Your assignment
All of the data below is to be repeated exactly, except for the pictures.

Available data
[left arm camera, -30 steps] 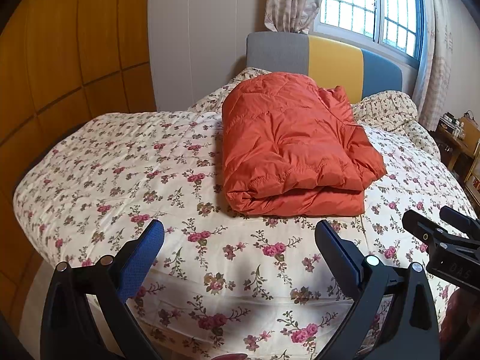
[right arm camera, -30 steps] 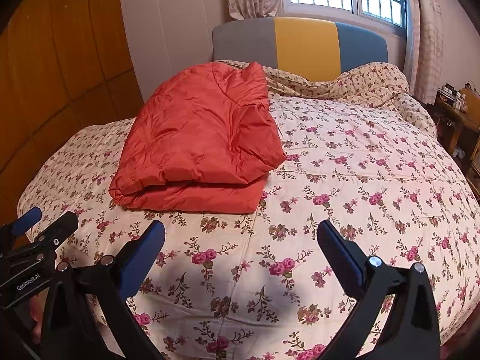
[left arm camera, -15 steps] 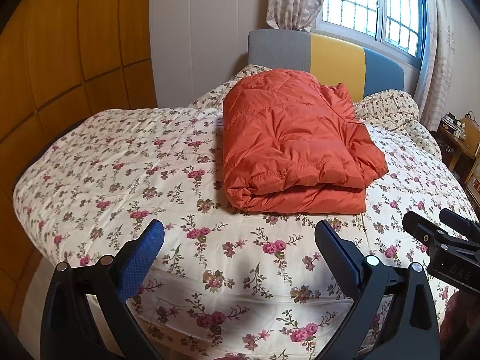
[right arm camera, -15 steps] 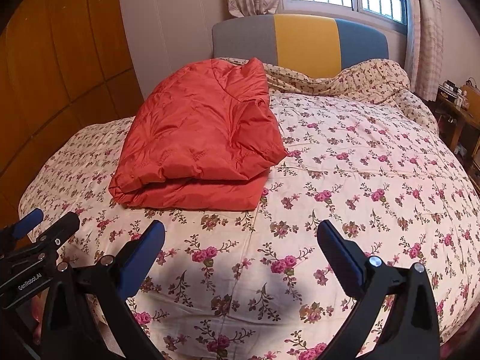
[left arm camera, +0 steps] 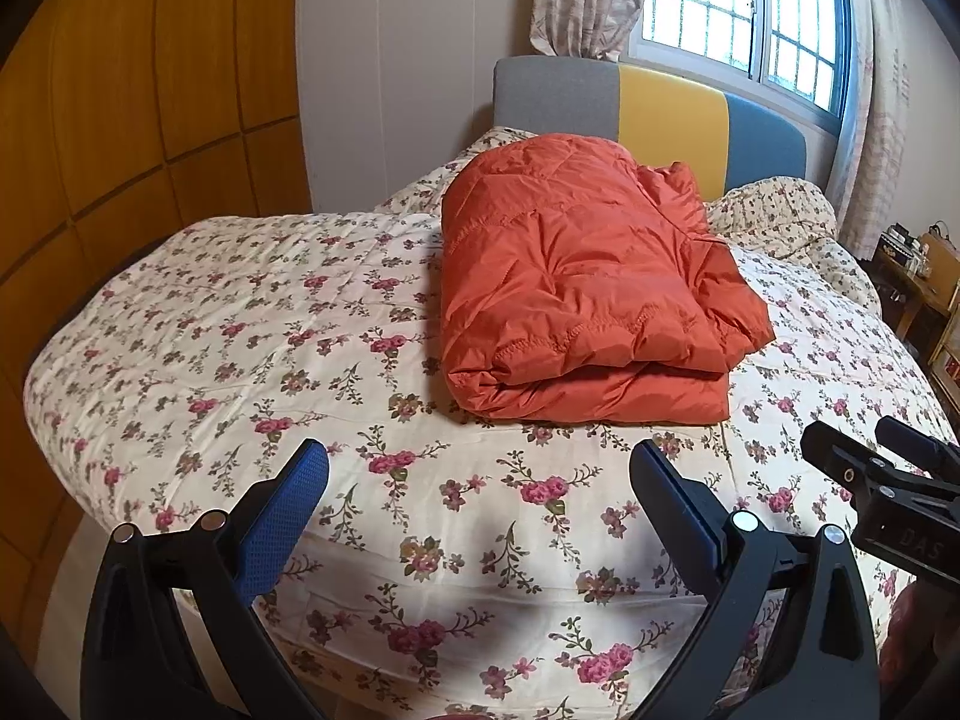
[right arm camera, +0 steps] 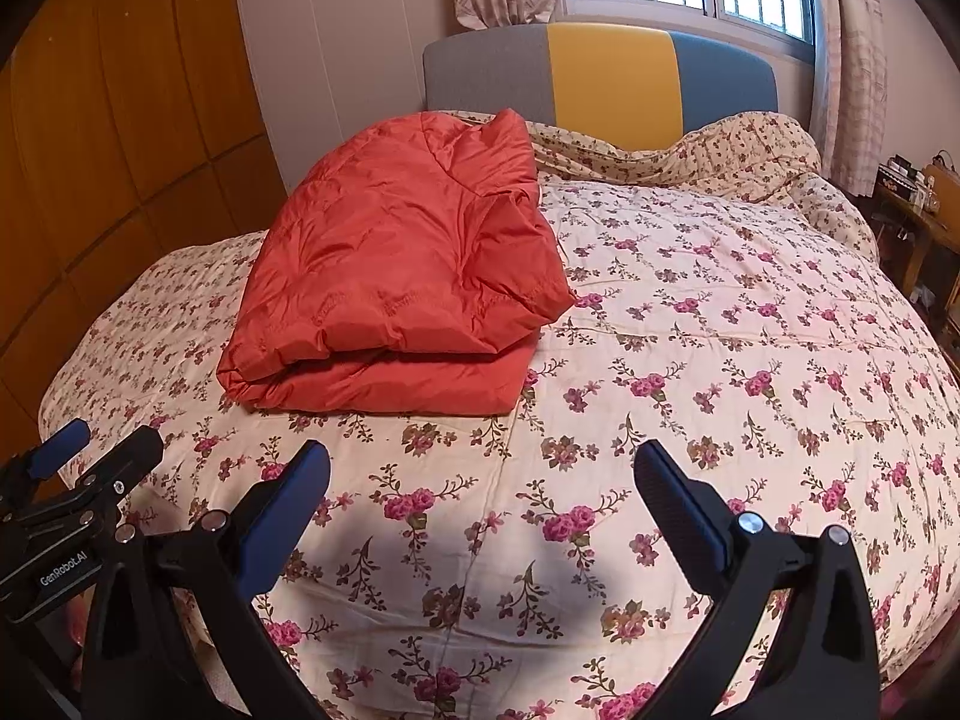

Your solution
[left arm camera, -30 steps] 
[right arm camera, -30 steps] 
[left arm camera, -15 steps] 
[right arm camera, -15 steps] 
[left arm camera, +0 steps] 
[right arm camera, +0 steps] 

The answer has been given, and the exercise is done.